65 Arrêt 2C_728/2011 du 23 septembre 2011 c. 7.3, confirmé in arrêt 2C_727/2011 du 19 avril 2012 c. 6.2 non publié in ATF 138 II 191.

C. Octroi et retrait d'autorisations

Le troisième et dernier exemple a trait aux autorisations d'exploiter des établissements publics. Les cantons peuvent non seulement subordonner l'octroi de l'autorisation au respect des prescriptions relatives à la protection des travailleurs, mais aussi prévoir le retrait de l'autorisation et la fermeture de l'établissement en cas de non-respect desdites règles. Ce principe a par exemple été appliqué le 5 octobre 2009, le Tribunal fédéral confirmant la révocation d'une autorisation d'exploiter un établissement public qui occupait des travailleurs non déclarés et ne versait pas les cotisations sociales66.

Synthèse V.

Ce survol n'appelle pas de véritable conclusion, mais permet de mettre en évidence quelques points.

Tout d'abord, pour avoir une vision générale de la protection du salarié dans le secteur privé, la liste des dispositions impératives et relativement impératives figurant dans le CO ne suffit pas ; il faut aussi envisager l'existence de règles de droit public. L'art. 342 al. 2 CO le rappelle, en permettant au salarié de faire valoir le respect de ces dispositions devant le juge civil lorsqu'elles sont susceptibles d'être réglées dans le contrat de travail.
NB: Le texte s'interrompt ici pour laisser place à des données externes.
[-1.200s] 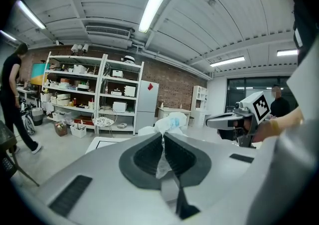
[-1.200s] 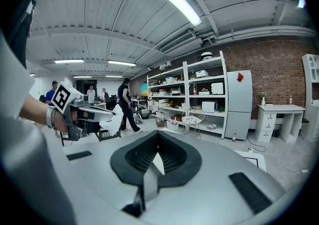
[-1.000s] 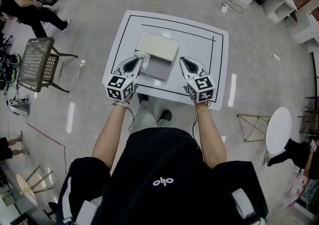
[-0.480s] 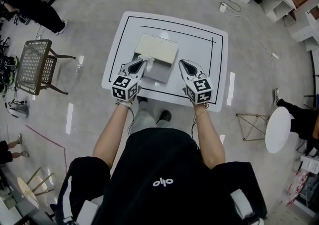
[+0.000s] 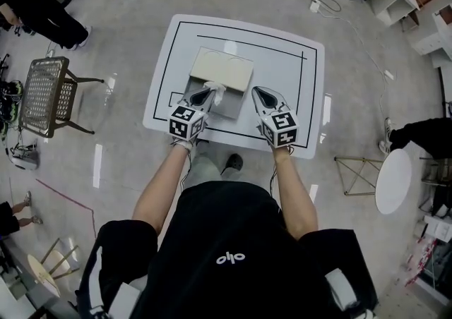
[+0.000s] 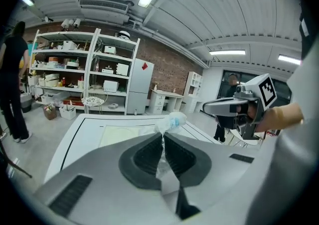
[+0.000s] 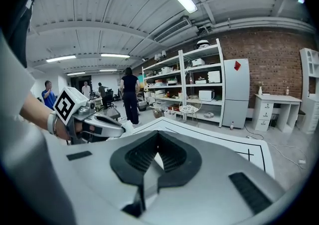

Parmi le droit public entrant en considération, il ne faut pas se limiter au droit public fédéral. Le droit public cantonal, dans la mesure où il poursuit un autre but ou contribue à la protection figurant dans le droit fédéral non exhaustif, peut aussi exercer un effet protecteur.

Selon les cantons, les approches des normes protectrices de droit public peuvent se montrer très différentes, comme il l'a été vu s'agissant de l'ouverture le dimanche des commerces situés en région touristique, ce qui rend nécessaire une unification par la jurisprudence.

Enfin, le droit public contient non seulement des prescriptions qui contribuent directement à la protection des salariés dans le secteur privé, mais aussi des mesures qui, indirectement, par une volonté de politique économique, ont aussi un tel effet, par exemple en matière de lutte contre le dumping social ou de marchés publics.

66 Arrêt 2C_312/2009 du 5 octobre 2009 c. 4.2.